**Aim of the exercise:** Would you retype the whole listing verbatim, keeping pictures out of it?

**Input data:**
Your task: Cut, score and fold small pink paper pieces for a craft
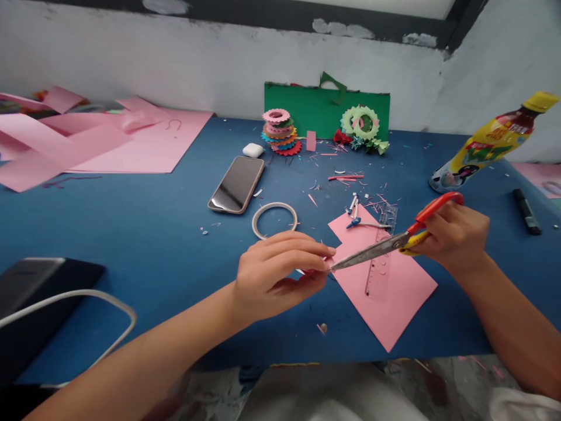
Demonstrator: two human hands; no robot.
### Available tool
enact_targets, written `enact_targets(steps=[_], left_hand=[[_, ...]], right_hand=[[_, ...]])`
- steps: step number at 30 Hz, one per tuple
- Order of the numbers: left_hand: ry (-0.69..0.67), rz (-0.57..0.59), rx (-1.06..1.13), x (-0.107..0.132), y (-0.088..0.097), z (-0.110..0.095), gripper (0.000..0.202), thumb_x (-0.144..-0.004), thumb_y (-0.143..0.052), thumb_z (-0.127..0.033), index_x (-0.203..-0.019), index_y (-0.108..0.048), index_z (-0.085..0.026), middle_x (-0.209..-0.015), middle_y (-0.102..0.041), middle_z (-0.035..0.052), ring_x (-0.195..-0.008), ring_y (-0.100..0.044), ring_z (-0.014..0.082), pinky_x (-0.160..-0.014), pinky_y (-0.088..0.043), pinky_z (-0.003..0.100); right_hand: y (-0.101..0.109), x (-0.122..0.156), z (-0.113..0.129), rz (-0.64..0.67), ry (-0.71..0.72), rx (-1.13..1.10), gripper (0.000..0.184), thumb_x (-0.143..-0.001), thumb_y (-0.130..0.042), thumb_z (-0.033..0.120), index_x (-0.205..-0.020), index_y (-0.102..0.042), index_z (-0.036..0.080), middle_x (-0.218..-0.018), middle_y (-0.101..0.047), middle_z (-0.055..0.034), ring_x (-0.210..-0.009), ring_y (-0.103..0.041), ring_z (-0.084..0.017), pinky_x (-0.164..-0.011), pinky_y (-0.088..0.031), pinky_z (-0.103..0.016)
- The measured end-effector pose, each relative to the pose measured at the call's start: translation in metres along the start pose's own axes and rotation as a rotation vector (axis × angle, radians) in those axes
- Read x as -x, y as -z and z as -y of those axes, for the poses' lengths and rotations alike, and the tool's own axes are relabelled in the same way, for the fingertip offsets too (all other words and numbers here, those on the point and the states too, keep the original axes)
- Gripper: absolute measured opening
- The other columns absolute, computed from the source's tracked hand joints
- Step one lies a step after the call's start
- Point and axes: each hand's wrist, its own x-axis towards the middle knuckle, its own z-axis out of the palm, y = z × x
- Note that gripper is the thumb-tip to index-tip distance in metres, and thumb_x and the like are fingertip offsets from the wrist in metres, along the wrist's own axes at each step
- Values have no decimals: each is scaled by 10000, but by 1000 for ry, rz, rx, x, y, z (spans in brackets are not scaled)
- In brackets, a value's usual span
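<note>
My right hand (456,234) is closed around the red and yellow handles of a pair of scissors (372,252). The blades point left and look nearly together, their tips at the fingertips of my left hand (283,269). That hand pinches a small piece of pink paper (328,263), mostly hidden by the fingers. Below the scissors lies a notched sheet of pink paper (394,310) with a clear ruler (376,278) on it. A compass (354,222) with blue and white parts rests at the sheet's upper end.
A roll of tape (254,222), a phone (236,184) and a white earbud case (253,150) lie left of centre. Paper rings (280,131) are stacked before a green board (307,102). A tilted drink bottle (486,140) and black marker (526,211) are on the right.
</note>
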Motion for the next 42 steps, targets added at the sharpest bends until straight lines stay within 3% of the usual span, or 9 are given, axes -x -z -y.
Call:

**Response box:**
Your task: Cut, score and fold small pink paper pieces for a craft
Demonstrator: two human hands; no robot.
### Available tool
enact_targets, written `enact_targets(steps=[_], left_hand=[[_, ...]], right_hand=[[_, ...]])`
- steps: step number at 30 Hz, one per tuple
- Order of the numbers: left_hand: ry (-0.69..0.67), rz (-0.57..0.59), rx (-1.06..1.13), x (-0.107..0.132), y (-0.088..0.097), z (-0.110..0.095), gripper (0.000..0.202), thumb_x (-0.144..-0.004), thumb_y (-0.143..0.052), thumb_z (-0.127..0.033), index_x (-0.203..-0.019), index_y (-0.108..0.048), index_z (-0.085..0.026), middle_x (-0.209..-0.015), middle_y (-0.102..0.041), middle_z (-0.035..0.052), ring_x (-0.195..-0.008), ring_y (-0.100..0.044), ring_z (-0.014..0.082), pinky_x (-0.160..-0.014), pinky_y (-0.088..0.043), pinky_z (-0.003..0.100); right_hand: y (-0.101..0.109), x (-0.122..0.156), z (-0.113..0.129), rz (-0.64..0.67), ry (-0.71..0.72), rx (-1.13..1.10), gripper (0.000..0.184), thumb_x (-0.143..-0.001), thumb_y (-0.130..0.042), thumb_z (-0.033..0.120), index_x (-0.205..-0.020), index_y (-0.102..0.042), index_z (-0.036..0.080), middle_x (-0.218..-0.018), middle_y (-0.101..0.047), middle_z (-0.055..0.034), ring_x (-0.210..-0.009), ring_y (-0.103..0.041), ring_z (-0.084..0.017), pinky_x (-0.164..-0.011), pinky_y (-0.088..0.031), pinky_z (-0.103..0.016)
- The measured end-effector pose, each relative to the pose measured at the call's start: translation in metres along the start pose's own axes and rotation as a rotation vector (axis × angle, radians) in those axes
- Read x as -x, y as -z and z as -y of those axes, for the poses' lengths and rotations alike, and the tool's own axes are relabelled in the same way, for the fingertip offsets too (all other words and numbers here, those on the point and the states too, keep the original axes)
- Gripper: absolute measured opening
- The other columns absolute, computed from the source's tracked hand joints
- Step one lies a step after the call's start
- Point and axes: each hand's wrist, its own x-axis towards the middle knuckle, its own z-axis out of the palm, y = z × x
- Note that gripper is the thumb-tip to index-tip distance in metres, and thumb_x and the like are fingertip offsets from the wrist in metres, along the wrist's own axes at each step
- Values have no decimals: each is scaled by 10000, but by 1000 for ry, rz, rx, x, y, z (spans in brackets are not scaled)
- In brackets, a value's usual span
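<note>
My right hand (456,234) is closed around the red and yellow handles of a pair of scissors (372,252). The blades point left and look nearly together, their tips at the fingertips of my left hand (283,269). That hand pinches a small piece of pink paper (328,263), mostly hidden by the fingers. Below the scissors lies a notched sheet of pink paper (394,310) with a clear ruler (376,278) on it. A compass (354,222) with blue and white parts rests at the sheet's upper end.
A roll of tape (254,222), a phone (236,184) and a white earbud case (253,150) lie left of centre. Paper rings (280,131) are stacked before a green board (307,102). A tilted drink bottle (486,140) and black marker (526,211) are on the right.
</note>
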Motion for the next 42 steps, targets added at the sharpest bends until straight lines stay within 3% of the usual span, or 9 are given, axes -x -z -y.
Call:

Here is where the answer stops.